Action item:
Copy the complete listing that follows, letter for letter.

Records provided:
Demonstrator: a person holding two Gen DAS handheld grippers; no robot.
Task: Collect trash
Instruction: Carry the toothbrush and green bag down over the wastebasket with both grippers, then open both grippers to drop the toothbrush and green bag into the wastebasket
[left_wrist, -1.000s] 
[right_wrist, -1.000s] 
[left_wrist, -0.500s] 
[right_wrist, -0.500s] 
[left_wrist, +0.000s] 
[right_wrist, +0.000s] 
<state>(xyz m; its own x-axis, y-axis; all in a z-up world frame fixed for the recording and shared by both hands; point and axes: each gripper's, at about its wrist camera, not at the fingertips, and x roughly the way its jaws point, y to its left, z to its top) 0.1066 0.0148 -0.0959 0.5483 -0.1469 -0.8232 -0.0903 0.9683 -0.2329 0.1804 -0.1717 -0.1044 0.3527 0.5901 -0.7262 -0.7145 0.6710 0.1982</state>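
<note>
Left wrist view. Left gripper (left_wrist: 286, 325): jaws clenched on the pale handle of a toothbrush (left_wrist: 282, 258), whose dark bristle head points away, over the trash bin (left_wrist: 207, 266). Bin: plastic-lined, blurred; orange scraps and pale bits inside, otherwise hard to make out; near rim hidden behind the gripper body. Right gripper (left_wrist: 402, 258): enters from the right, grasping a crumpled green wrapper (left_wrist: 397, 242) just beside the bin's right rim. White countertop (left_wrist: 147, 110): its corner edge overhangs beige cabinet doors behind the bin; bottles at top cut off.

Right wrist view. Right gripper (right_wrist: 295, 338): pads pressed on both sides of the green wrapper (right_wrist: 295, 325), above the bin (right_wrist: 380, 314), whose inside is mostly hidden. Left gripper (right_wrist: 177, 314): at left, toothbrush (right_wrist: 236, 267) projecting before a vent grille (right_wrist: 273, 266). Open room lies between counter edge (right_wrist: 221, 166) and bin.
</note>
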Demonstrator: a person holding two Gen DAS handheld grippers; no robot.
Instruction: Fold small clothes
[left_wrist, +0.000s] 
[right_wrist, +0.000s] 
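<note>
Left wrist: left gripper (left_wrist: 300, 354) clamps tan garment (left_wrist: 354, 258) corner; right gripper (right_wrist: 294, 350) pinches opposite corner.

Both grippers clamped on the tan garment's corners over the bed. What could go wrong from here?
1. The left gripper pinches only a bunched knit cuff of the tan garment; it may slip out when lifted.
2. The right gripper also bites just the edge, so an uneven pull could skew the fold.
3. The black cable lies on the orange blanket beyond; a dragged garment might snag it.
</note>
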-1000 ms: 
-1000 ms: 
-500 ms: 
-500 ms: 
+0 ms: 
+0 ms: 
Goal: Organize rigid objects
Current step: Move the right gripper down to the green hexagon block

Answer section:
Demonstrator: a person holding two Gen DAS handheld grippers; no robot.
Task: Collect trash
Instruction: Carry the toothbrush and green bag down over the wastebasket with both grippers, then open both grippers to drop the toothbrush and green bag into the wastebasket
[left_wrist, -1.000s] 
[right_wrist, -1.000s] 
[left_wrist, -0.500s] 
[right_wrist, -0.500s] 
[left_wrist, +0.000s] 
[right_wrist, +0.000s] 
<state>(xyz m; its own x-axis, y-axis; all in a z-up world frame fixed for the recording and shared by both hands; point and axes: each gripper's, at about its wrist camera, not at the fingertips, and x roughly the way its jaws point, y to its left, z to its top) 0.1066 0.0148 -0.0959 0.5483 -0.1469 -0.8232 -0.0903 0.9683 -0.2329 0.1804 -0.1717 -0.1044 0.3527 0.5901 -0.7262 -0.7145 0.6710 0.1982</state>
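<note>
Left wrist view. Left gripper (left_wrist: 286, 325): jaws clenched on the pale handle of a toothbrush (left_wrist: 282, 258), whose dark bristle head points away, over the trash bin (left_wrist: 207, 266). Bin: plastic-lined, blurred; orange scraps and pale bits inside, otherwise hard to make out; near rim hidden behind the gripper body. Right gripper (left_wrist: 402, 258): enters from the right, grasping a crumpled green wrapper (left_wrist: 397, 242) just beside the bin's right rim. White countertop (left_wrist: 147, 110): its corner edge overhangs beige cabinet doors behind the bin; bottles at top cut off.

Right wrist view. Right gripper (right_wrist: 295, 338): pads pressed on both sides of the green wrapper (right_wrist: 295, 325), above the bin (right_wrist: 380, 314), whose inside is mostly hidden. Left gripper (right_wrist: 177, 314): at left, toothbrush (right_wrist: 236, 267) projecting before a vent grille (right_wrist: 273, 266). Open room lies between counter edge (right_wrist: 221, 166) and bin.
</note>
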Demonstrator: a person holding two Gen DAS handheld grippers; no robot.
Instruction: Fold small clothes
[left_wrist, +0.000s] 
[right_wrist, +0.000s] 
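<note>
Left wrist: left gripper (left_wrist: 300, 354) clamps tan garment (left_wrist: 354, 258) corner; right gripper (right_wrist: 294, 350) pinches opposite corner.

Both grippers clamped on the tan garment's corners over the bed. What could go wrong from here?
1. The left gripper pinches only a bunched knit cuff of the tan garment; it may slip out when lifted.
2. The right gripper also bites just the edge, so an uneven pull could skew the fold.
3. The black cable lies on the orange blanket beyond; a dragged garment might snag it.
</note>
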-1000 ms: 
-1000 ms: 
-500 ms: 
-500 ms: 
+0 ms: 
+0 ms: 
Goal: Organize rigid objects
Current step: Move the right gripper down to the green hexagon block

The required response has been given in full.